Baseball has a length problem. Not only does the season run 6 days a week but the games clock in at 3 hours, 5 minutes on average. To watch all your team’s games requires a commitment of 18-20 hours a week compared to 6-8 to a sport like the NBA or 3 for the NFL, and times have changed. It’s not just competing with other sports or other TV shows for that attention, but competing with Netflix, Facebook, Instagram, Twitter, apps, etc. Even if someone finds the time to watch all of their own team’s games, are they turning into Mike Trout’s Angels game after it ends? In the NFL everyone watches the Sunday night and Monday games even when it doesn’t contain their team. Likewise in the NBA people are interested in seeing league wide storylines like Lebron on the Lakers or the Warriors. This is where the MLB appears to be losing the most ground and it’s a numbers problem. More time watching local teams means less time available to watch anyone else’s.
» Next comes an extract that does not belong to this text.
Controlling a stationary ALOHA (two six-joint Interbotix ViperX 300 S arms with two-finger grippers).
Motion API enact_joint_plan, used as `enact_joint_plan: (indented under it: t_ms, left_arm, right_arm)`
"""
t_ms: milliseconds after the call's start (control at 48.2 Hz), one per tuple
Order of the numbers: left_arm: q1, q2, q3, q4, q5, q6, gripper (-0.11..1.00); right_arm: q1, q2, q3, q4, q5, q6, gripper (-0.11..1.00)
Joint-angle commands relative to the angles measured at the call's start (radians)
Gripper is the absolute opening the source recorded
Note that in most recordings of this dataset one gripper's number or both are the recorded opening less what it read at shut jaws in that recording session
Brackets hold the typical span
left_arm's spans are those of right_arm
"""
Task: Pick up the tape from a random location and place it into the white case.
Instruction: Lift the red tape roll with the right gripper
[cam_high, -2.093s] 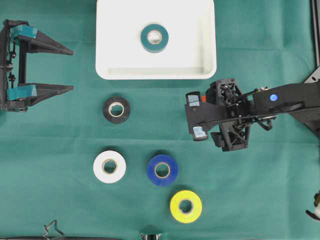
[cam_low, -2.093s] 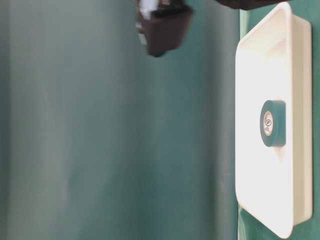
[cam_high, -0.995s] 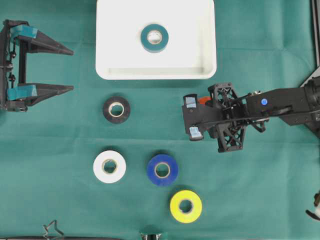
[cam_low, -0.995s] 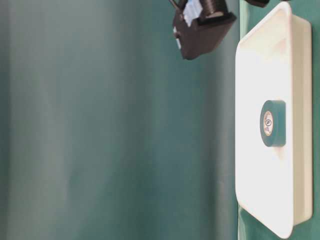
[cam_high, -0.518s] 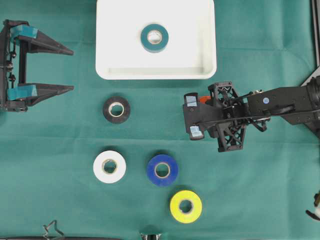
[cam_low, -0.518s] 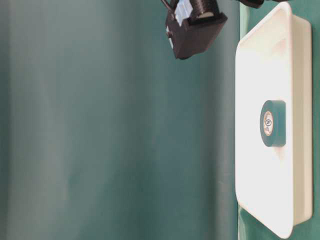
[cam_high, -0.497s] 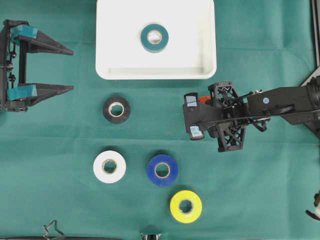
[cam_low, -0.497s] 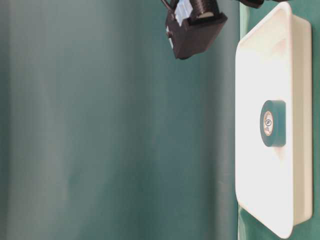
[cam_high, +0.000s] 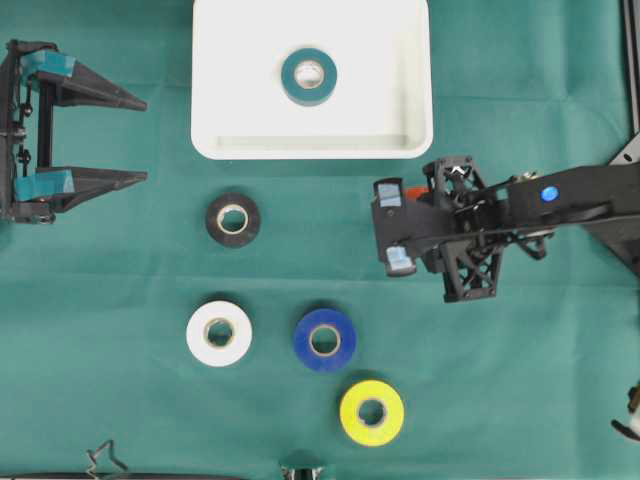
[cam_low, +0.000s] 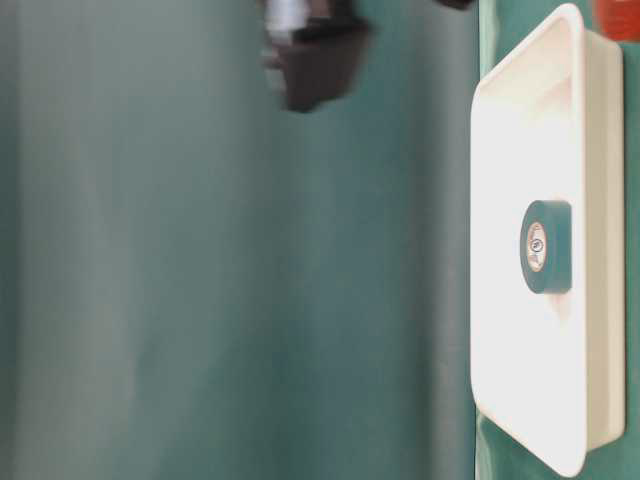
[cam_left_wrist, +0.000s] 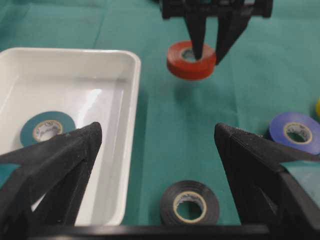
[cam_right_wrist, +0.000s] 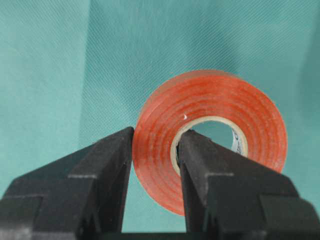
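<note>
My right gripper (cam_right_wrist: 156, 137) is shut on a red tape roll (cam_right_wrist: 240, 110), one finger inside the core and one outside the wall. In the left wrist view the red tape (cam_left_wrist: 191, 61) hangs just above the green cloth, right of the white case (cam_left_wrist: 131, 100). From overhead only a sliver of the red tape (cam_high: 413, 191) shows under the right arm, below the case's (cam_high: 400, 142) lower right corner. A teal tape roll (cam_high: 309, 76) lies flat inside the case. My left gripper (cam_high: 145, 140) stands open and empty at the far left.
Loose rolls lie on the cloth below the case: black (cam_high: 233, 218), white (cam_high: 219, 333), blue (cam_high: 325, 340) and yellow (cam_high: 372, 412). A small metal clip (cam_high: 105, 460) sits at the bottom left edge.
The right arm has shifted slightly right and away from the cloth, still holding the red tape. The left arm and the other rolls have not moved.
</note>
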Motion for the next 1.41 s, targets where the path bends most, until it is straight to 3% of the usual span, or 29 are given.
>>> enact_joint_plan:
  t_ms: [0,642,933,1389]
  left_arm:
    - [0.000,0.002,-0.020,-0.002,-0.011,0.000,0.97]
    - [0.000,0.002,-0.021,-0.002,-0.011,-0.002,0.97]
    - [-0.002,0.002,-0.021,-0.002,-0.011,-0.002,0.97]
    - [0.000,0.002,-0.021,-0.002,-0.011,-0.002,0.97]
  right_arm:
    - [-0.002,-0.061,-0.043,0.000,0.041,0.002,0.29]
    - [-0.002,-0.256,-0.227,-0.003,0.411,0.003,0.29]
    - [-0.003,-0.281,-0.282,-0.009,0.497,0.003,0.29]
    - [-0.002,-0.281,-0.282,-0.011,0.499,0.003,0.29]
Reducing the games played in the season would be ideal, but would be near impossible to get owners to agree. A 110 game season would be mean 26 less home games of revenue, and 52 less games on television for each team.

My proposal while radical would be a softer landing: 7 inning games, which would take down the average to about 2 hours 20 minutes. If people miss that extra 45 minutes of baseball a day, they can use it engaging in other team’s games or highlights which is precisely what the MLB needs. At the gate the same price can be charged for 7 inning games as 9, if anything it’s easier for people to fit shorter games in their schedule. Television loses 45 minutes of airtime a game, but perhaps the stations can just play other baseball games. The MLB could also add more games to the schedule as double headers.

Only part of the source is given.